As the Baby Boomer generation moves into older age and the proportion of seniors within Canada increases, it is clear that we need to address the housing needs of very different age cohorts. However, when this project began, little was known about the housing needs and preferences of seniors, nor was it known how these needs and wants would impact our society. As we age, available choices for living arrangements may narrow as we become less able to cope with the everyday demands of living. Some people will be reasonably healthy and have sufficient financial security to live where and how they want, but many will not. This research program is designed to build a detailed picture of aging Atlantic Canadians and their potential living arrangement needs over the next 20 years.

Studies on seniors’ housing needs consistently report that seniors prefer to remain in their own homes for as long as possible. They also want to make their own decisions with respect to their needs and lifestyle. Seniors say that the benefits of aging in place include a feeling of independence and control, feelings of safety and security, being near family, and having familiarity with their surroundings. Major barriers to aging in place include the inability to maintain property, followed by inadequate finances, illness, the need for safety and security, and inadequate family support, and transportation options. To overcome these barriers, creative housing initiatives are needed.

For aging-in-place initiatives to be successful, involvement and input of all levels of government, policymakers, housing developers, support services, communities, and most importantly, the involvement and input of seniors is needed. Aging-in-place initiatives must also take into account the diversity of situations and needs of seniors given differences in age, ability, economic status, gender, rural/urban status, housing situation, culture, and personal preference.

Decisions made by seniors choosing from an array of housing options are directly related to health and income status. We need to be able to describe and predict these variables accurately for the senior population. Furthermore, health and income will vary considerably across geographic regions, between men and women, and between attached and unattached seniors. An article in Canadian Social Trends described the measures of four states of health: dependence-free, moderate dependence, severe dependence, and institutionalized dependence. Each of these states of health and their relationship with housing options are presented in the following table.

Table: States of Health and Potential Living Choices for Seniors

Dependence –free/ Good Health Individuals who do not need assistance, with the possible exception of heavy housework, and who generally live in single family or multiple-unit housing, either rented or owned.
Moderate Dependence Individuals who need assistance with meal preparation, shopping, or everyday housework. Home care may be provided within their private residence by family caregivers and/or paid care providers.
Severe Dependence Individuals who need a high level of support, including assistance to move about or for their personal care. They may continue to live in their own home with significant support or may move into an assisted living facility or seniors retirement residence.
Institutionalized Dependence Individuals whose very high level of required assistance usually dictates that they reside in a nursing home or other institution where they can receive extensive support and specialized care.

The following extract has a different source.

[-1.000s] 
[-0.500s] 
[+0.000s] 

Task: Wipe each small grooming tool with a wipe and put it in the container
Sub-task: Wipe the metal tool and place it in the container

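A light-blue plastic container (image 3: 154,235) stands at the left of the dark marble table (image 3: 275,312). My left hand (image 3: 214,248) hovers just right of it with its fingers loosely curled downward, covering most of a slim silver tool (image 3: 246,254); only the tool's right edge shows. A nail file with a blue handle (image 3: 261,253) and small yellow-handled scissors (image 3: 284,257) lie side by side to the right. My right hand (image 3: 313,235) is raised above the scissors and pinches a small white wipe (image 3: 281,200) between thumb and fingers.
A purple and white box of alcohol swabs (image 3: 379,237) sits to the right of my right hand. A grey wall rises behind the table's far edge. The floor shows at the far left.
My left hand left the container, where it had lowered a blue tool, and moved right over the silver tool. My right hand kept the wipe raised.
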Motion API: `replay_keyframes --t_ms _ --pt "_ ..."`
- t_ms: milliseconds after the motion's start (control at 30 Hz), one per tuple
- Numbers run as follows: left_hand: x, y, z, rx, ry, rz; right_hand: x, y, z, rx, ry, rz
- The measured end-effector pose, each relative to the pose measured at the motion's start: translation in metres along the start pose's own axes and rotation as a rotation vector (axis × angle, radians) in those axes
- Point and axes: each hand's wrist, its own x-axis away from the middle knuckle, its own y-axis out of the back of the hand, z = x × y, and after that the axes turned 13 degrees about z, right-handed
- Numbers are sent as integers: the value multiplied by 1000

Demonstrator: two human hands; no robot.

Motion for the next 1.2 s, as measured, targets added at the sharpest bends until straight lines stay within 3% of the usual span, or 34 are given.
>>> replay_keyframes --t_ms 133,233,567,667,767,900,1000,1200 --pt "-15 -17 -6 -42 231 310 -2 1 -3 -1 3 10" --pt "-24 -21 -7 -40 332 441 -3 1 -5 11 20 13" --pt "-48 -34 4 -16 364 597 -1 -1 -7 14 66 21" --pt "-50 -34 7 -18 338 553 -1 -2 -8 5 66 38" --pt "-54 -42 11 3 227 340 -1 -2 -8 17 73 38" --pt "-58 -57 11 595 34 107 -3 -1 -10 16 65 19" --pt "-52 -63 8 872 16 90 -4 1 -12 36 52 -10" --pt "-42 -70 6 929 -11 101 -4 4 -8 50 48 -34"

Source: Canadian Social Trends, 2000

The article also notes some important differences between men and women in the way they age. In 1996, a 65 year old male could expect to live another 16.1 years, with 3.4 years in some state of dependency, while a 65 year old female could expect to live another 20 years, with 6.5 of those years in one of the dependent states. Furthermore, the analysis indicated that, of those aged 84 and older, 65% of males and 75% of females would spend their remaining years in some state of dependence. Males and females will spend approximately 15% and 20% of this time institutionalized, respectively. Currently, we can expect males, on average, to move into a dependent situation when they are 77.7 years of age, and females when they are about 78.5 years of age. These health state factors can be used to estimate the percentages of males and females that would seek different types of living arrangements at specific points in time.

The Survey of Financial Security asked a sample of Canadian families and unattached individuals about the value of their assets and the amount of their debts. The total value of the assets, less the debt, is referred to in this report as "net worth". When looking at those 65 years of age and older, the report concluded that senior families (in which the major income recipient was aged 65 and older) had the highest estimated net worth of any type of family unit ($302,900), in part because many live in their own mortgage-free home. In 1991, Statistics Canada estimated that 60% of those aged 65-79 owned their home without a mortgage and this dropped to 48% for those 80+. This should not be interpreted to mean that all elderly families have relatively high income. The relationship between income and net worth does not hold for those 65 years of age and older. The median after-tax income of elderly families was, in fact, lower than for most other families of two or more. Therefore, seniors' net worth is a more a reflection of previous income and purchases rather than of current income.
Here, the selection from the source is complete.